ACTION ITEM: Only the lines from the one containing "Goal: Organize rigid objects" through the one containing "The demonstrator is" should be printed, exactly as they appear below, with both ends included.

EXERCISE DATA:
■ ■ ■

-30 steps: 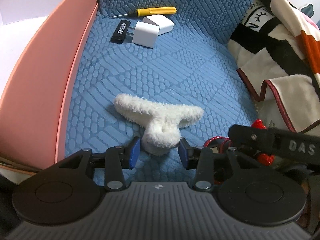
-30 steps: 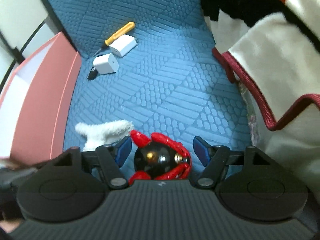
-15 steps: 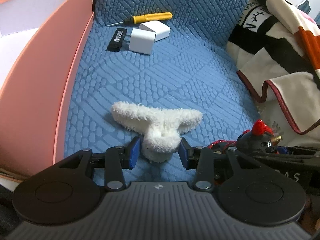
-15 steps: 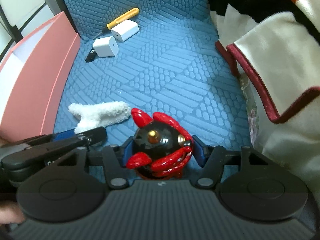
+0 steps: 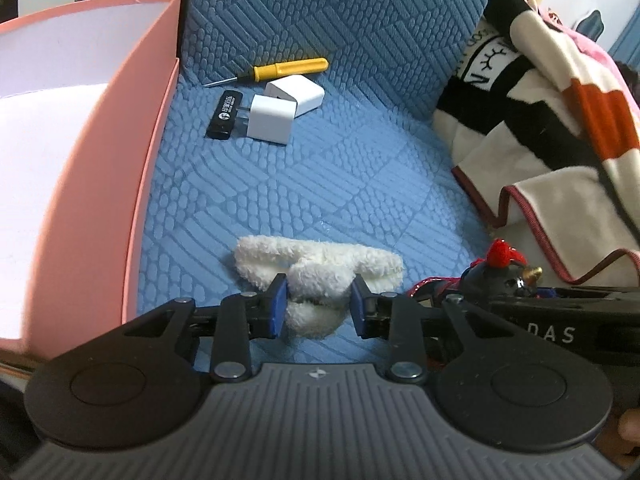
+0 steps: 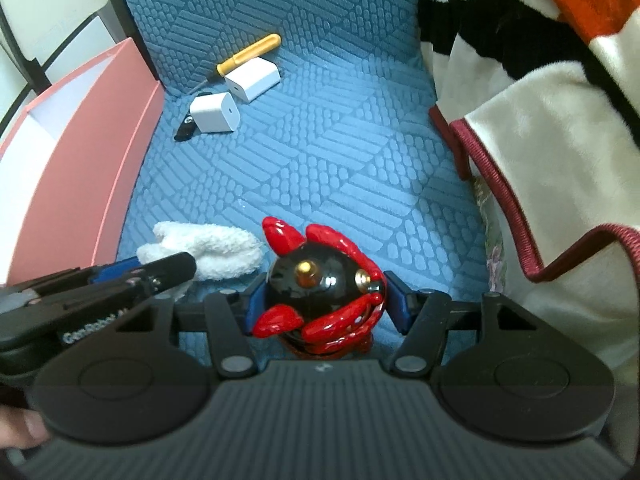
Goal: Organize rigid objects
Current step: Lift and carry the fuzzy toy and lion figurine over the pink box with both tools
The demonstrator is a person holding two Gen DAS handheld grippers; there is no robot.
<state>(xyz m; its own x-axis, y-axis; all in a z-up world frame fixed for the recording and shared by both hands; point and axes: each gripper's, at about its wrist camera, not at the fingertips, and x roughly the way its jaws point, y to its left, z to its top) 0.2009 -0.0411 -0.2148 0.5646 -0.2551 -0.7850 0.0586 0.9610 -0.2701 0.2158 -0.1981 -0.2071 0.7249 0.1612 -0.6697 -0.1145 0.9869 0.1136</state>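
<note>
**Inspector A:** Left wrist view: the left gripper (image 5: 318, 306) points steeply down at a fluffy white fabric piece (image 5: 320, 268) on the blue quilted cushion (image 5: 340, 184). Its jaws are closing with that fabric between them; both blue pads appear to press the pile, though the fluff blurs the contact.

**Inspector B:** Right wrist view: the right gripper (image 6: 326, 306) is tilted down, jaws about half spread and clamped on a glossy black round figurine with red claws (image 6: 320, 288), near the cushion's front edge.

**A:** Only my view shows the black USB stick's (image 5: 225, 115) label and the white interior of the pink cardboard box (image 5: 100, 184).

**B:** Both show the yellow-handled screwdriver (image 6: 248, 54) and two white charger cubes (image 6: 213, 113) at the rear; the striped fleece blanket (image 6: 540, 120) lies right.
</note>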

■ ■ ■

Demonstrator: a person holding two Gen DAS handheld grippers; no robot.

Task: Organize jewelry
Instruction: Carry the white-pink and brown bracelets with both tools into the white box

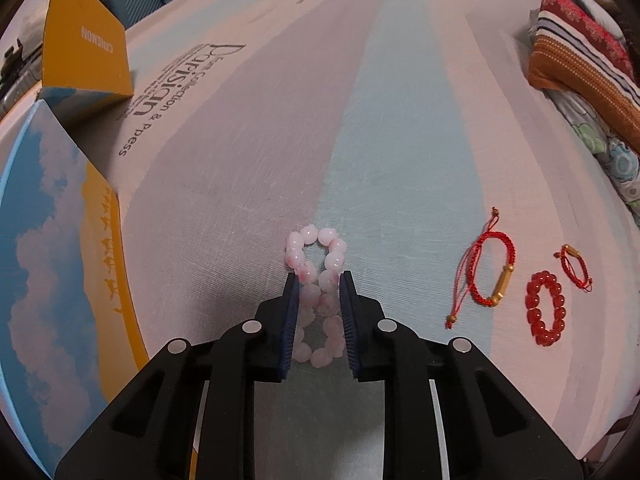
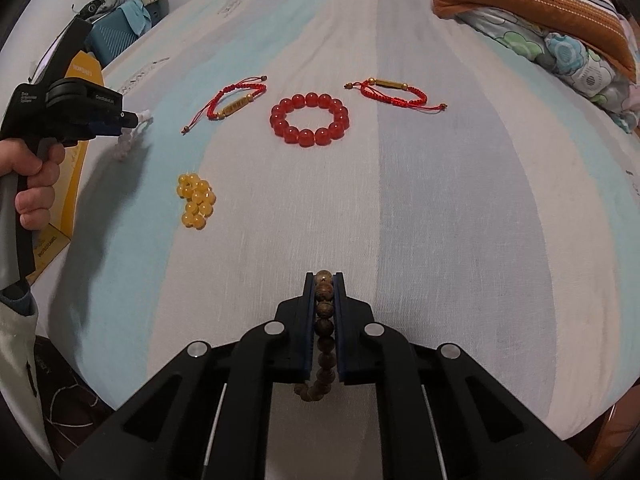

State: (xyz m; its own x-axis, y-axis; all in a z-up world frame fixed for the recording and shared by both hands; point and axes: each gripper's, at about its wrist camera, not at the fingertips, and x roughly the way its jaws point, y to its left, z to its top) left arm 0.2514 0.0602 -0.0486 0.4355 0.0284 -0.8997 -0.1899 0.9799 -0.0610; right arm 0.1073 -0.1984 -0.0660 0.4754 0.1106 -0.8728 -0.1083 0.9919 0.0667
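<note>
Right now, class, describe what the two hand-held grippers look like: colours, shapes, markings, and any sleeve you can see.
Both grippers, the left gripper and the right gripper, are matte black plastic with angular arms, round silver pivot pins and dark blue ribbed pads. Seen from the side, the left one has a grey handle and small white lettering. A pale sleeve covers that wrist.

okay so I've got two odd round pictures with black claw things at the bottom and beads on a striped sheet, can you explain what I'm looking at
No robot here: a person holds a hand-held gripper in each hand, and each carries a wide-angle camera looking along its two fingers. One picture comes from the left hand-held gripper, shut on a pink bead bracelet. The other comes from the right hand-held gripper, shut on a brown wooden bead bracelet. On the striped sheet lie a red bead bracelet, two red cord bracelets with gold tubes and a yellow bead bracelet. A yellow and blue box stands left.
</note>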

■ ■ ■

SOLUTION TO THE PROBLEM:
Goal: Organize rigid objects
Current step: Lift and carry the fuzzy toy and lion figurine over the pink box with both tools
The demonstrator is a person holding two Gen DAS handheld grippers; there is no robot.

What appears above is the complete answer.